HC Deb 18 December 1956 vol 562 cc1087-9
31. Mr. Fernyhough

asked the Chancellor of the Exchequer if he is aware that the Bonn Government announced on 12th December that no funds would be available for the payment in the coming financial year of support costs for the North Atlantic Treaty Organisation forces stationed on German soil; and what steps he is taking to avoid, as a consequence of this decision, a substantial increase in the burden of defence expenditure being carried by the British people.

Mr. H. Macmillan

Following discussions with the German Government, negotiations on this subject are to begin in the near future.

Mr. Fernyhough

Can the right hon. Gentleman assure us that we shall come better out of these negotiations than we did out of the negotiations on this matter last year? Can he make it clear to the Germans that, unless they are prepared to make a substantial contribution to the cost of keeping these four divisions in Germany, Her Majesty's Government will take steps to withdraw them, and thus ease our economic position?

Mr. Macmillan

All these questions were made as clear as I was able to make them, both at the meetings of N.A.T.O. and in the discussions with the German Government.
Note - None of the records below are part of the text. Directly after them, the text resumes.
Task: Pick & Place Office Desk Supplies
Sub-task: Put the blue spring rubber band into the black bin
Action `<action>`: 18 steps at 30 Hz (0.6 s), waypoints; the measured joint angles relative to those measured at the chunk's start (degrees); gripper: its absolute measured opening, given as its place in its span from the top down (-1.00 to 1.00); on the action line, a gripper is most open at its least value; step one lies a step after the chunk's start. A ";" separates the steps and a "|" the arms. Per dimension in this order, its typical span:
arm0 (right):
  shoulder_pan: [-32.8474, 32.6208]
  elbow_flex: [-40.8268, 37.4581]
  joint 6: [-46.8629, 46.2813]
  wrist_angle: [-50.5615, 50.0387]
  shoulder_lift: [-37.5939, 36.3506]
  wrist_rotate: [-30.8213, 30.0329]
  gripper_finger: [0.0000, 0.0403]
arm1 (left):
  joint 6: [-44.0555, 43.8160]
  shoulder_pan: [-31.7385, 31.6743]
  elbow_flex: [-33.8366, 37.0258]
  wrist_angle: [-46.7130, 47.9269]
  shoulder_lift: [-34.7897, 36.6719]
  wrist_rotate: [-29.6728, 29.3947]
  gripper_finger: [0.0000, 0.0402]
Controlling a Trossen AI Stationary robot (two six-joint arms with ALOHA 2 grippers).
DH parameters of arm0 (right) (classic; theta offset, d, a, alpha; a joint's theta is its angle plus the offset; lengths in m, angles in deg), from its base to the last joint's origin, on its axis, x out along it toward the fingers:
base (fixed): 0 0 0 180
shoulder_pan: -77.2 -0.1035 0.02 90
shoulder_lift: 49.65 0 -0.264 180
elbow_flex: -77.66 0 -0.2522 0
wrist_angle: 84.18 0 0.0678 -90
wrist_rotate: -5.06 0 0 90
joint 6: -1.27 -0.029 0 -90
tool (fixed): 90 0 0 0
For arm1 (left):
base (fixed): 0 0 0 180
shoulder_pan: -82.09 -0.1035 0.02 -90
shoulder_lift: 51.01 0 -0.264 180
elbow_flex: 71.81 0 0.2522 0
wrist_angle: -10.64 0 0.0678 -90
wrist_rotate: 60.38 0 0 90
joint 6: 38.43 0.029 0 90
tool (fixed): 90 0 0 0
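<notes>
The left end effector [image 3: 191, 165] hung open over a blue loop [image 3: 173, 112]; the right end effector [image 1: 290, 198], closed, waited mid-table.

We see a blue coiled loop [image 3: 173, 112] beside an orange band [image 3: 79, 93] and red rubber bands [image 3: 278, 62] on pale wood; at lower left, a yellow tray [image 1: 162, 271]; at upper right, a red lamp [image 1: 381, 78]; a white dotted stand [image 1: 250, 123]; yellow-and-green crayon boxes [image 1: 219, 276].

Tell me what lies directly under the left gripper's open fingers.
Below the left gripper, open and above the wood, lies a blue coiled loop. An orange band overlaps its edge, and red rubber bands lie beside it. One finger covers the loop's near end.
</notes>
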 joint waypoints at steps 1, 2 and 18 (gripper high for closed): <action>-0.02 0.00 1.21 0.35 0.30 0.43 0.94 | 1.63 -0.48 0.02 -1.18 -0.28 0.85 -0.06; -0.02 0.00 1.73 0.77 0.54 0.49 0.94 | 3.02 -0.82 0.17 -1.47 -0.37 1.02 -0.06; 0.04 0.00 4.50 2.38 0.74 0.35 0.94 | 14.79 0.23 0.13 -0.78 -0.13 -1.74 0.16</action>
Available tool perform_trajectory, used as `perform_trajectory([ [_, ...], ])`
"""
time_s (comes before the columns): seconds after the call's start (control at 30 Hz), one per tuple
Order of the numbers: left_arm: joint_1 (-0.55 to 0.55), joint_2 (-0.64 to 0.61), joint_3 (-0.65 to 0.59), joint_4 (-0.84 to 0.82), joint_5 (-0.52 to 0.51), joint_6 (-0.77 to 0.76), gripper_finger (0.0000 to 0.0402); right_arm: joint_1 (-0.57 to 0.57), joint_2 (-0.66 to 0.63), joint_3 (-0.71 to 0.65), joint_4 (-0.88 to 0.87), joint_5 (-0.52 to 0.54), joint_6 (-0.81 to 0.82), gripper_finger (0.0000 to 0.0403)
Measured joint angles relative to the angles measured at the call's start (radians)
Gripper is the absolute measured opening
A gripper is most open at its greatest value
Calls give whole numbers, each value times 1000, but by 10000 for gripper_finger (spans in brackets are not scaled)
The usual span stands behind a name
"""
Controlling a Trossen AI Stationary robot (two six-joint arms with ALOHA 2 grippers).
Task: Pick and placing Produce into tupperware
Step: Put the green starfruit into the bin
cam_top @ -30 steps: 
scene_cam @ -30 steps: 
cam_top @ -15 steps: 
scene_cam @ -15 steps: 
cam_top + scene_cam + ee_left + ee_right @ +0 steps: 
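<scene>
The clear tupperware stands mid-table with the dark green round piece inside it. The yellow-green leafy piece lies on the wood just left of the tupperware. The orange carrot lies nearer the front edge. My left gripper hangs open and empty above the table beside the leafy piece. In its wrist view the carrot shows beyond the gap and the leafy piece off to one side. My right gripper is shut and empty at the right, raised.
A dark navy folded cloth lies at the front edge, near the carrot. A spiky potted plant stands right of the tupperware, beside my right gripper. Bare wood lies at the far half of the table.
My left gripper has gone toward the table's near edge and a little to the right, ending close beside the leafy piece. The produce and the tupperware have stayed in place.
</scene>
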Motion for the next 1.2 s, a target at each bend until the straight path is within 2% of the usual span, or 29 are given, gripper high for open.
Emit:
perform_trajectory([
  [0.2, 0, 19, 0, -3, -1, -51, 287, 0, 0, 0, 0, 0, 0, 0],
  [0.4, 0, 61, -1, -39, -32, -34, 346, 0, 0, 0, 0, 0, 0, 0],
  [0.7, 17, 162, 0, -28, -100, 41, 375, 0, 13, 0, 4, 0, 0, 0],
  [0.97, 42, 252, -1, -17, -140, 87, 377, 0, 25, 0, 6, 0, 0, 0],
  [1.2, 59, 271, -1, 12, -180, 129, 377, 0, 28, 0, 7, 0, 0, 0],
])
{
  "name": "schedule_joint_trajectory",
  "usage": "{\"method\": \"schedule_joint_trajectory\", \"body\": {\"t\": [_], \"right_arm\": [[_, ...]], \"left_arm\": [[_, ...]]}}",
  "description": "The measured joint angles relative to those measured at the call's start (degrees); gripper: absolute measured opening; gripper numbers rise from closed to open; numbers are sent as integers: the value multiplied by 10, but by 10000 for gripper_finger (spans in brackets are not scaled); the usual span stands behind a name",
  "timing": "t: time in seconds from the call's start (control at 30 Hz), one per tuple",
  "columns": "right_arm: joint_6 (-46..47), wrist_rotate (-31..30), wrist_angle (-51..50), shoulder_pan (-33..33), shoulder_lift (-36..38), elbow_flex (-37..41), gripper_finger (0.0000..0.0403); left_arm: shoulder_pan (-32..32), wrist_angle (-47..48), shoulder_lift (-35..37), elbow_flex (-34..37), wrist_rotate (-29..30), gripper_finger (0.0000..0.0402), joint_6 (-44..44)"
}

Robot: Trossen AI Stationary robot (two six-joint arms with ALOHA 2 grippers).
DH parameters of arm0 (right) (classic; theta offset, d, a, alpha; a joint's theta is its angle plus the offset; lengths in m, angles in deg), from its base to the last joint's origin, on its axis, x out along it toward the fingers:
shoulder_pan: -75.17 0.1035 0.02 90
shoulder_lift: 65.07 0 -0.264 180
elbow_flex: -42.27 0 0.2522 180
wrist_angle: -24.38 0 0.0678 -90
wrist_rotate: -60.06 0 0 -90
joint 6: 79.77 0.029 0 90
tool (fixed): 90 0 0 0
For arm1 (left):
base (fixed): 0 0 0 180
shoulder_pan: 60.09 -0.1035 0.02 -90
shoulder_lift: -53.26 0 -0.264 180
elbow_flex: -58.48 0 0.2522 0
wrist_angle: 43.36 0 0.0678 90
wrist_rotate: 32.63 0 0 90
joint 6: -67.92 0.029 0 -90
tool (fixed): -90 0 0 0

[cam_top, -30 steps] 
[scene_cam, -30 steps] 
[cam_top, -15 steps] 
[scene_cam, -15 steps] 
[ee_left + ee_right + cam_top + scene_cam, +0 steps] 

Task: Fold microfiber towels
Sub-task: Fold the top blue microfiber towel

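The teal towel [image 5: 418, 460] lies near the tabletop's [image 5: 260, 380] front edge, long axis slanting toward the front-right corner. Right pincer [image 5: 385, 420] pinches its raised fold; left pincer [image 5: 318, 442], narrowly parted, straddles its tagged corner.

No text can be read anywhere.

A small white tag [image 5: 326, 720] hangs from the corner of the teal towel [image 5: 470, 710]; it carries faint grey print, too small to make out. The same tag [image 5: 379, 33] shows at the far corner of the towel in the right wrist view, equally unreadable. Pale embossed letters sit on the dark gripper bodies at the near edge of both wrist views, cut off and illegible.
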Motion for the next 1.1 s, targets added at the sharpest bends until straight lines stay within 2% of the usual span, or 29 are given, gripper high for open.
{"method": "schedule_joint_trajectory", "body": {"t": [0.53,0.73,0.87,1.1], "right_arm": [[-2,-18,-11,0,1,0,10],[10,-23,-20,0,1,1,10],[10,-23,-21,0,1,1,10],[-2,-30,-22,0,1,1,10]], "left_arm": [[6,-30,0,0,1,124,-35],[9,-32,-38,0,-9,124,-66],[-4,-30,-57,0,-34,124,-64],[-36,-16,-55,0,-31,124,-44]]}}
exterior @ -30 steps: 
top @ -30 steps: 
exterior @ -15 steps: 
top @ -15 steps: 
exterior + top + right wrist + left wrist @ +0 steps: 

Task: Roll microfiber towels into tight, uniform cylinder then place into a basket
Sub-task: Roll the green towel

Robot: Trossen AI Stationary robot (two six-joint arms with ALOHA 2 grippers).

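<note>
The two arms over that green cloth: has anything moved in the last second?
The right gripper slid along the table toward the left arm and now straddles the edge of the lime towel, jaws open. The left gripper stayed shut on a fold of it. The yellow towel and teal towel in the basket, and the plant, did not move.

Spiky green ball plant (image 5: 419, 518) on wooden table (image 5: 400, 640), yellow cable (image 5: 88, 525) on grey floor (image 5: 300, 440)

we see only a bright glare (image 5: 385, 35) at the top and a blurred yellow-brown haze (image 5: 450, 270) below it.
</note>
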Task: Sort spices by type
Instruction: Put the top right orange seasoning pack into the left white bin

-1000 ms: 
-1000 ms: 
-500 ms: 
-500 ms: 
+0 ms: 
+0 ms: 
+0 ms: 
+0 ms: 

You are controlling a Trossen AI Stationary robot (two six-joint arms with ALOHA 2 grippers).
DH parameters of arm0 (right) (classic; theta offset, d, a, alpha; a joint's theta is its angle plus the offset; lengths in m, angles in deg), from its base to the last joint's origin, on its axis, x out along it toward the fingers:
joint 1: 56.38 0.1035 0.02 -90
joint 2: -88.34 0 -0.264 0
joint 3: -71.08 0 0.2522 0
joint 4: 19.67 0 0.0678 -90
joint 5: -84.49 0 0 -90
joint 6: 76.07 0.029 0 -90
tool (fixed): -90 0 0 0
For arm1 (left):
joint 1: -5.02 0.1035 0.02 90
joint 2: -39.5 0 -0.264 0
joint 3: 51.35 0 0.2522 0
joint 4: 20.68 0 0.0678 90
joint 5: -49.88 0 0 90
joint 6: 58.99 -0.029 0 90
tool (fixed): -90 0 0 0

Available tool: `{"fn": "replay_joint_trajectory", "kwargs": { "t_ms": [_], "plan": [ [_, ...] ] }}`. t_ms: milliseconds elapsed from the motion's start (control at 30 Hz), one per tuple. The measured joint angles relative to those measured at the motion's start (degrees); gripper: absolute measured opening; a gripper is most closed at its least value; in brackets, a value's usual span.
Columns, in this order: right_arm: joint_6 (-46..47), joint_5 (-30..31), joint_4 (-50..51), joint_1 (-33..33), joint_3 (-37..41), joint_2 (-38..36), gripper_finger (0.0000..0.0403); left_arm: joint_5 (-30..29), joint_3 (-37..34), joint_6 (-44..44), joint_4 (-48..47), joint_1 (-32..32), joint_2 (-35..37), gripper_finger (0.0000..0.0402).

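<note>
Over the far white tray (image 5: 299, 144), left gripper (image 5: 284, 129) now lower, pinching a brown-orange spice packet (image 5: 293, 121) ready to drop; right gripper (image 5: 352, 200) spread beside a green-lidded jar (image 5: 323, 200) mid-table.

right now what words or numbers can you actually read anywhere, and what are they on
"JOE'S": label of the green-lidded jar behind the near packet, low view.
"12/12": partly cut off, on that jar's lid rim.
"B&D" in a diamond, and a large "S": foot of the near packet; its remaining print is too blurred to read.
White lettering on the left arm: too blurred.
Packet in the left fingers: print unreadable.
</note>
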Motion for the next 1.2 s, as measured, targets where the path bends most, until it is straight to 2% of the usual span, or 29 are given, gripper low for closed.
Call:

I think that they have been broadly accepted as equitable and reasonable.

Lieut.-Colonel Lipton

But we still pay.

Mr. H. Wilson

Since we have warned the Government for some years about the strain on our economic system of this excessive defence expenditure, and since we warned the right hon. Gentleman last April of the ruinous nature of the agreement he made with the Germans on this matter, is he now telling us that it was not until he saw the economic effects of Suez that he realised how improvident the Government have been in this expenditure?

Mr. Macmillan

No, Sir. The right hon. Gentleman had better await the result of the year's outcome before he discusses the effects—ruinous or otherwise —of last year's agreement with Germany.

Mr. Bevan

In view of the very unsatisfactory character of our foreign balance situation, is it not an extraordinary thing that the Prime Minister should ever have made this agreement without considering the financial consequences?

Mr. Macmillan

There are two quite separate problems. There is the question of our contribution to N.A.T.O., in which I hope we shall continue to play a part. There is the other quite separate question, which takes two forms: the short-term problem of local costs across the barrier of the exchanges while the German armies have not really been built up, and the problem—which we also discussed with N.A.T.O.—of the long-term problem which must result if the alliance is maintained—as I hope it may be—where troops of one country are at the demand of the commander-in-chief stationed in the country of another.

Mr. H. Wilson

Further to the point made by my right hon. Friend, may I ask whether the right hon. Gentleman recalls that, when we debated this matter on 18th November, 1954, my right hon. Friend the present Leader of the Opposition took the Government to task for not clarifying the financial position of support costs beyond the financial year then in question, and that on that occasion the Government gave no idea that we should be faced with such heavy costs as we are bearing this year?

Mr. Macmillan

No, Sir, I do not think this arises until next year.